AIM OF THE EXERCISE ▸ The entire listing that follows must be repeated exactly, pictures excluded.

RECORDED DATA ▸
━━━━━━━━━━━━━━━━━━━━

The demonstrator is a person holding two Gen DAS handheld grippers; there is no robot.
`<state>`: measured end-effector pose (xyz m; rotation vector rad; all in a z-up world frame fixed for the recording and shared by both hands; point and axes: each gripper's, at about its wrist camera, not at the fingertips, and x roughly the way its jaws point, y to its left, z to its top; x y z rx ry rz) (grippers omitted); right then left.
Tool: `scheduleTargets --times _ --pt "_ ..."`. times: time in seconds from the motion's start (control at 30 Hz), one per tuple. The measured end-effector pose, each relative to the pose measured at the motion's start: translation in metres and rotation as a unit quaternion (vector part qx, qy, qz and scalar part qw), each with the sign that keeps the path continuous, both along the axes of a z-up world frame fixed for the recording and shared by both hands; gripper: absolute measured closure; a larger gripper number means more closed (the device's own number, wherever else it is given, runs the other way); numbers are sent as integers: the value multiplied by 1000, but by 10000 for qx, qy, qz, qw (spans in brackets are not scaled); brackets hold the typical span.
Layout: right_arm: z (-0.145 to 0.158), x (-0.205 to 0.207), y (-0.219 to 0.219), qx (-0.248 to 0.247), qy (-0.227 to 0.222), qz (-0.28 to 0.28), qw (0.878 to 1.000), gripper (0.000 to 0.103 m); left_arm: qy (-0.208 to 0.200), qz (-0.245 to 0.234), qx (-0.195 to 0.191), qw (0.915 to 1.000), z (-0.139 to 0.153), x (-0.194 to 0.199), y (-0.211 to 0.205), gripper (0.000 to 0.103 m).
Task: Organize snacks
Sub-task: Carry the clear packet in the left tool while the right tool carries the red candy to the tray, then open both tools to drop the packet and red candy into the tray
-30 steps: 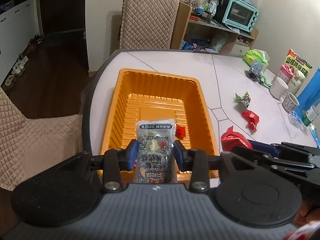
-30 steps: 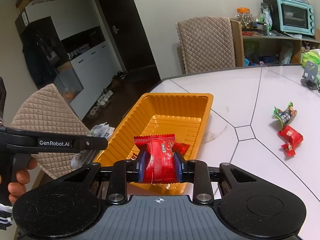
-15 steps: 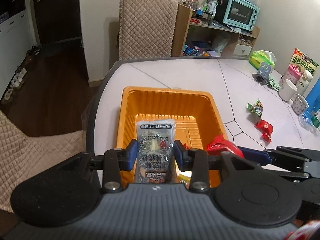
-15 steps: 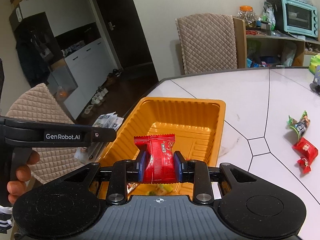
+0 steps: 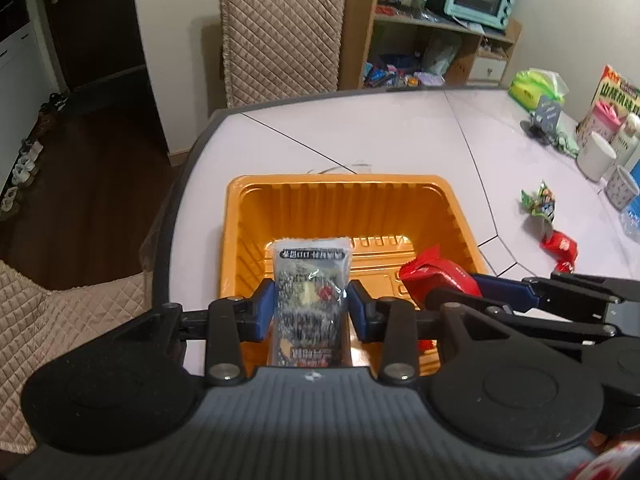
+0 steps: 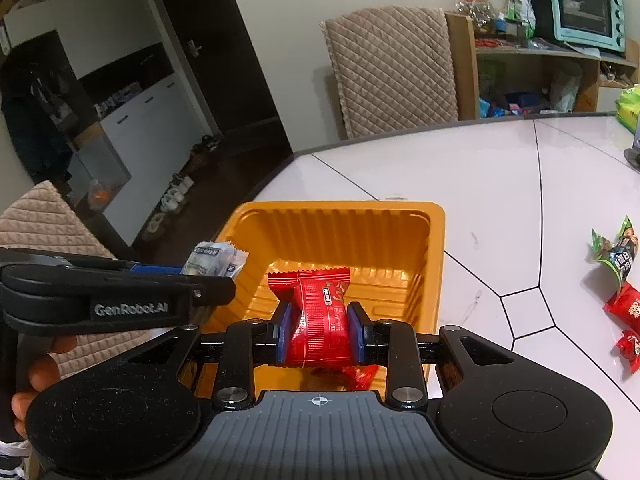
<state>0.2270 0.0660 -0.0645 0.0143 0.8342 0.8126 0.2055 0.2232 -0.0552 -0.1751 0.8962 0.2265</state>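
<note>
Both grippers hang over the orange ribbed plastic tray (image 5: 460, 216), ready to drop. Left gripper (image 5: 311, 312) jaws pinch a clear-and-black printed snack pouch (image 5: 310, 292) upright by its sides; right gripper (image 6: 320, 330) jaws squeeze a red foil snack packet (image 6: 320, 320). Two wrapped snacks, green (image 6: 614, 254) and red (image 6: 628, 308), lie on the white counter (image 6: 480, 184), right of the tray, likely next.

An orange ribbed tray (image 5: 344, 208) sits behind a grey speckled packet (image 5: 310, 280) and a red wrapper (image 6: 320, 312).
</note>
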Motion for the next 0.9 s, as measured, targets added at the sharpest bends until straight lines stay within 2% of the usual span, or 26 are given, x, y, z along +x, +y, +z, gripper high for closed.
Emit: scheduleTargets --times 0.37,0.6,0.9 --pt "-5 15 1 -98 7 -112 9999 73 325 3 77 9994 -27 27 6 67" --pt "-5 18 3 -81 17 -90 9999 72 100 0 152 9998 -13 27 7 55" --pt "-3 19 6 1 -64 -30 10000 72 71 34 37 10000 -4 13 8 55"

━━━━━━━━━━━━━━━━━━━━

ANSWER TO THE PROBLEM ▸
The demonstrator is a person holding two Gen DAS handheld grippers; there is no robot.
`<state>`: measured end-effector pose (xyz m; rotation vector rad; all in a z-up world frame fixed for the recording and shared by both hands; point and axes: each gripper's, at about its wrist camera, not at the fingertips, and x roughly the way its jaws point, y to its left, z to its top; x y z rx ry rz) (grippers omitted); right then left.
Tool: `scheduleTargets --times _ --pt "_ ..."`. times: time in seconds from the motion's start (control at 30 Hz), one per tuple. The measured end-effector pose, each relative to the pose measured at the motion's start: translation in metres and rotation as a unit quaternion (vector part qx, qy, qz and scalar part qw), each with the sign that keeps the path continuous, both along the axes of a z-up world frame fixed for the recording and shared by both hands; gripper: absolute measured closure; a larger gripper number means more closed (the device's own number, wherever else it is given, runs the other way); numbers are sent as integers: the value multiplied by 1000, but by 10000 for qx, qy, qz, qw (spans in brackets are not scaled); brackets hold the typical span.
Layout: right_arm: z (-0.145 to 0.158), x (-0.205 to 0.207), y (-0.219 to 0.219), qx (-0.248 to 0.247), qy (-0.227 to 0.222), qz (-0.28 to 0.28), qw (0.878 to 1.000), gripper (0.000 to 0.103 m); left_arm: qy (-0.208 to 0.200), qz (-0.245 to 0.234), qx (-0.195 to 0.191), qw (0.915 to 1.000), z (-0.139 to 0.153), x (-0.194 to 0.199), y (-0.211 to 0.205), gripper (0.000 to 0.103 m).
Task: Organize snacks
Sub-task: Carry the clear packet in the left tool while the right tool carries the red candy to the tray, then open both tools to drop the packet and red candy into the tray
-30 steps: 
-30 steps: 
-15 steps: 
-15 steps: 
+0 steps: 
+0 steps: 
<state>0.2270 0.0660 -0.0645 0.0143 0.8342 0.8126 0.2055 0.2232 -0.0552 -0.1751 0.8962 0.2265</state>
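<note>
Both grippers hang over the orange ribbed plastic tray (image 5: 460, 216), ready to drop. Left gripper (image 5: 311, 312) jaws pinch a clear-and-black printed snack pouch (image 5: 310, 292) upright by its sides; right gripper (image 6: 320, 330) jaws squeeze a red foil snack packet (image 6: 320, 320). Two wrapped snacks, green (image 6: 614, 254) and red (image 6: 628, 308), lie on the white counter (image 6: 480, 184), right of the tray, likely next.

An orange ribbed tray (image 5: 344, 208) sits behind a grey speckled packet (image 5: 310, 280) and a red wrapper (image 6: 320, 312).
</note>
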Motion for the next 0.9 s, as measured, targets added at the sharpest bends until straight lines stay within 2% of the usual span, or 26 are given, x, y, z along +x, +y, +z, gripper high for closed.
Emit: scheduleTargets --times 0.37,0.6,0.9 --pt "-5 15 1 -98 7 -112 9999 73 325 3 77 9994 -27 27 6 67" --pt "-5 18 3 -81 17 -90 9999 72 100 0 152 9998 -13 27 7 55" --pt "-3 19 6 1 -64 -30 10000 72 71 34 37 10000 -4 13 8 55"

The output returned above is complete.